16:33:32 1) ForeignResourceStructureTest::testVerifyIntegrity 16:33:32 LogicException: Failed to download resource at https://codeload.github.com/wikimedia/jquery.i18n/tar.gz/70b5ee20a638cb8fe36baef8d51ac2eb577ce012 16:33:32 16:33:32 /workspace/src/includes/ResourceLoader/ForeignResourceManager.php:300 16:33:32 /workspace/src/includes/ResourceLoader/ForeignResourceManager.php:381 16:33:32 /workspace/src/includes/ResourceLoader/ForeignResourceManager.php:186 16:33:32 /workspace/src/tests/phpunit/integration/includes/ResourceLoader/ForeignResourceStructureTest.php:41
Description
Details
Status | Subtype | Assigned | Task | ||
---|---|---|---|---|---|
Declined | None | T362426 CI depending on GitHub results in numerous failures outside our control | |||
Resolved | hashar | T362425 ForeignResourceStructureTest flaky in CI due to "Failed to download resource at https://codeload.github.com" | |||
Resolved | hashar | T368550 castor does not restore caches? |
Event Timeline
Got this failure again, this time with jQuery:
00:03:33.091 1) ForeignResourceStructureTest::testVerifyIntegrity 00:03:33.091 LogicException: Failed to download resource at https://code.jquery.com/qunit/qunit-2.20.0.js 00:03:33.091 00:03:33.091 /workspace/src/includes/ResourceLoader/ForeignResourceManager.php:292 00:03:33.091 /workspace/src/includes/ResourceLoader/ForeignResourceManager.php:350 00:03:33.091 /workspace/src/includes/ResourceLoader/ForeignResourceManager.php:204 00:03:33.091 /workspace/src/tests/phpunit/integration/includes/ResourceLoader/ForeignResourceStructureTest.php:41
See the console log. This is for a pure js change: Object.assign's first argument must never be null/undefined
I just filed the jQuery version at T368385 as well; not sure if it makes sense to track separately or should be considered a duplicate, TBH.

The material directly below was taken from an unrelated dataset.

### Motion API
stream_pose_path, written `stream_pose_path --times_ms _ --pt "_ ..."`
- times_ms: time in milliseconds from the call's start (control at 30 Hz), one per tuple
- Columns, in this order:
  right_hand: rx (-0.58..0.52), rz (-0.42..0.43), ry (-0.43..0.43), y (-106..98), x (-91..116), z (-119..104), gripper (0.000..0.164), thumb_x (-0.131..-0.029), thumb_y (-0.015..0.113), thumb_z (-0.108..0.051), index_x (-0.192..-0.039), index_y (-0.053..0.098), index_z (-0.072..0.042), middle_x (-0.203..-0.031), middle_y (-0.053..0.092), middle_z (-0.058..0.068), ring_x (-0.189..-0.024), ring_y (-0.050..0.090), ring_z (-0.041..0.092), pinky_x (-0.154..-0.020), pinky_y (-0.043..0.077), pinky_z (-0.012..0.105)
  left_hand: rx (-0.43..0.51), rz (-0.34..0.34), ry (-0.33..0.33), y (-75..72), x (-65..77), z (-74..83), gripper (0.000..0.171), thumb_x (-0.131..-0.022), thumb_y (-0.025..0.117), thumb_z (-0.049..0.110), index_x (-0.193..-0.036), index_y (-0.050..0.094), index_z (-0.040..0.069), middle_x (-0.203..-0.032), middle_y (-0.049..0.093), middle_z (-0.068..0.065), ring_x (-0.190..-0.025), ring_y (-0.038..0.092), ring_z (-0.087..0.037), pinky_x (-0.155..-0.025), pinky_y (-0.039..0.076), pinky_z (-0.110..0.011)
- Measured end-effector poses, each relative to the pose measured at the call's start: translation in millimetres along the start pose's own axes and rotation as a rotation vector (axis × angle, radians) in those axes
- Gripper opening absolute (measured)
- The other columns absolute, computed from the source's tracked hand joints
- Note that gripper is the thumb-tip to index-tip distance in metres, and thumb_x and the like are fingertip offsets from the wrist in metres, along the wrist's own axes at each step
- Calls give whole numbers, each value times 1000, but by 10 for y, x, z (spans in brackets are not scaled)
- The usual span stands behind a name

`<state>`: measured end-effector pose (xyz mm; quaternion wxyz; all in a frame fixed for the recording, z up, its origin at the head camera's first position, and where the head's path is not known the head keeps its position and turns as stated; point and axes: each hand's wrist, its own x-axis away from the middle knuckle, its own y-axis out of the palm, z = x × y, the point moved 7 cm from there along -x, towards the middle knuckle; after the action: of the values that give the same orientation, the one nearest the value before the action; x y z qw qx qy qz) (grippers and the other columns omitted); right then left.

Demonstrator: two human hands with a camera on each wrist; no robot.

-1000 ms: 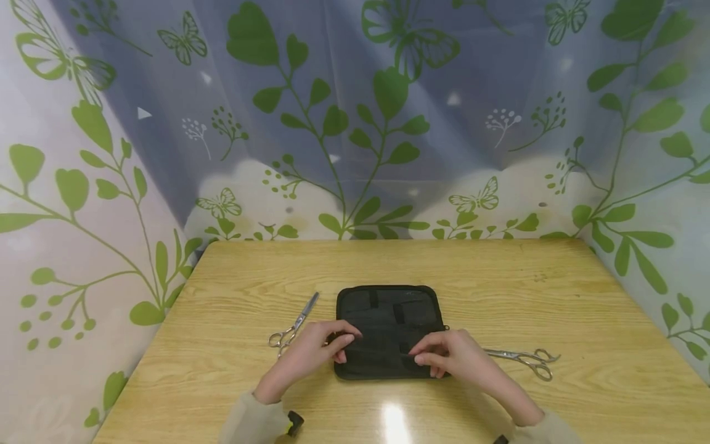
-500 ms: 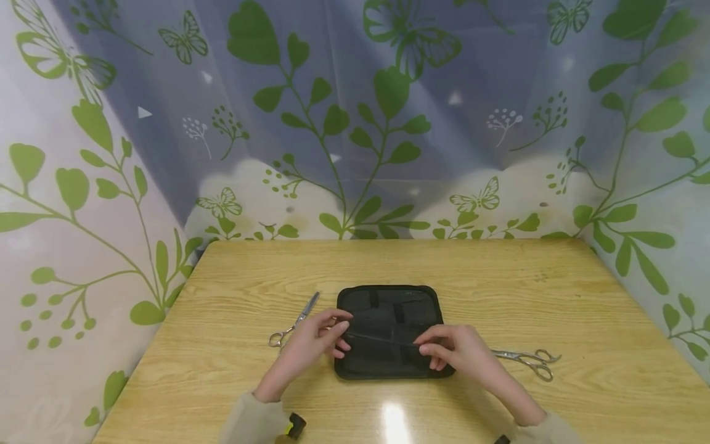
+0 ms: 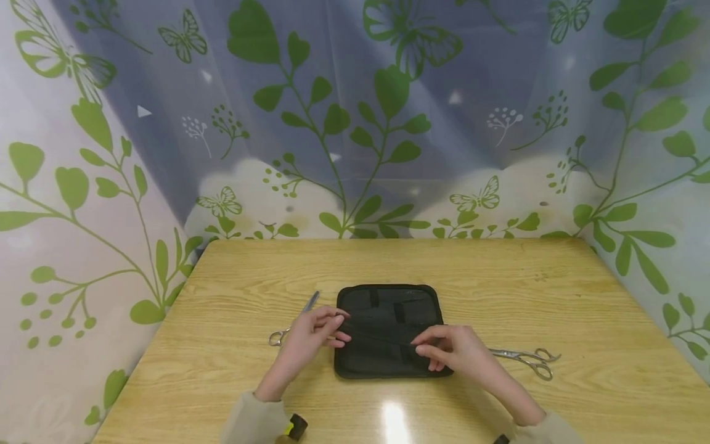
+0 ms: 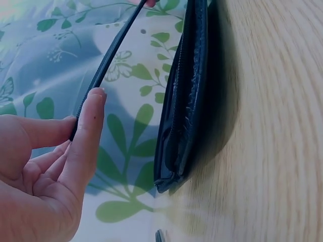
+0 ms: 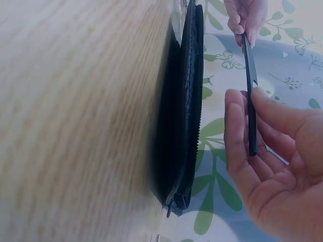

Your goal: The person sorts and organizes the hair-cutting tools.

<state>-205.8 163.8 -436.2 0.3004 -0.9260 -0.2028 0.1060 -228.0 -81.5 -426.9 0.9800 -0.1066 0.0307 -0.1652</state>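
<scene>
A thin black comb (image 4: 113,53) is held by its two ends, raised over a black zip case (image 3: 388,364). My left hand (image 3: 306,338) pinches one end between thumb and fingers. The other end is pinched by my right hand (image 5: 275,146), with a short length of comb sticking out past the fingers. Dark straps cross the upper face of the case, and a zipper (image 5: 198,121) runs along its edge. From the head view the comb nearly merges with the case beneath it.
Metal scissors (image 3: 312,301) lie left of the case, partly covered by the left hand. A second pair of scissors (image 3: 524,357) lies to the right, its tips behind the right hand. A patterned curtain (image 3: 355,123) hangs behind the wooden table (image 3: 466,265).
Both hands have lifted a little from close over the case, with the comb between them. The left hand has shifted slightly left and covers more of the left scissors.
</scene>
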Motion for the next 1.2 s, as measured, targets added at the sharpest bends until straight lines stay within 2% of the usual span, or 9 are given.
stream_pose_path --times_ms 133,233,433,633,833,1033,1200 --pt "33 15 -14 -10 -3 3 25 -85 63 -32 -97 71 -12 -76 69 6 -56 61 12 -50 55 30 24 -1 -17 2 5 7 28 -95 50 13 -114 58 -5 -104 65 -28 -83 66 -26 -76 55 -45" --pt "38 21 -7 -25 -7 7 24 -84 64 -31 -98 71 -13 -80 70 6 -57 61 12 -51 56 29 35 10 -11 -3 -27 -87 29 -94 52 18 -114 60 -2 -107 65 -25 -83 66 -22 -76 55 -41" --pt "51 32 -3 -75 -11 -12 25 -85 62 -34 -102 69 -16 -83 69 4 -60 61 12 -51 55 31 69 17 -22 -37 -35 -91 31 -93 54 22 -114 60 0 -109 64 -27 -84 66 -22 -78 55 -39" --pt "127 152 24 -231 21 62 25 -85 62 -39 -103 69 -24 -101 67 -5 -82 60 10 -65 55 28 97 88 -28 -247 16 -108 31 -92 55 20 -113 60 -2 -106 65 -26 -85 66 -26 -78 55 -37" --pt "151 210 41 -334 79 147 27 -83 67 -31 -107 68 -19 -114 62 2 -101 57 22 -73 56 33 83 147 -55 -438 117 -174 33 -92 56 21 -113 60 -4 -105 66 -24 -84 66 -25 -76 56 -33" --pt "192 197 16 -351 113 159 36 -80 71 -26 -114 65 -16 -127 57 11 -111 53 29 -77 55 43 75 174 -79 -544 201 -229 30 -91 58 22 -111 63 0 -101 68 -22 -82 66 -25 -76 55 -38" --pt "260 123 37 -301 139 207 58 -77 72 -26 -130 54 -10 -145 38 17 -119 46 36 -81 54 46 47 178 -106 -596 261 -256 31 -91 57 19 -115 60 -2 -100 69 -22 -82 66 -25 -75 56 -36"
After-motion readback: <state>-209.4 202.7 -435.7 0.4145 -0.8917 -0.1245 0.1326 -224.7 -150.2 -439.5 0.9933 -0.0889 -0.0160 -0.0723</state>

BTW, I also remember occasionally getting this failure (for GitHub)… maybe ForeignResourceManager should retry the download once or twice if it fails? (AFAICT it’s never called during normal requests, so the potential extra runtime shouldn’t be a production concern, I think.)
I guess that depends on what the goal of the test is…
In a change where the foreign resources are touched, I think specifying additional sources would effectively mean that we trust all of the listed sources equally? Since we would let the change pass CI (and check the new resources into Git) if the file matched any of the sources.
In a change where the foreign resources aren’t touched, I think the test serves almost no purpose and might as well be disabled, except that it’s tricky to implement that? (It could still detect if upstream clandestinely changes the resource at the same URL, but I don’t know that it’s our responsibility to detect that, to be honest.)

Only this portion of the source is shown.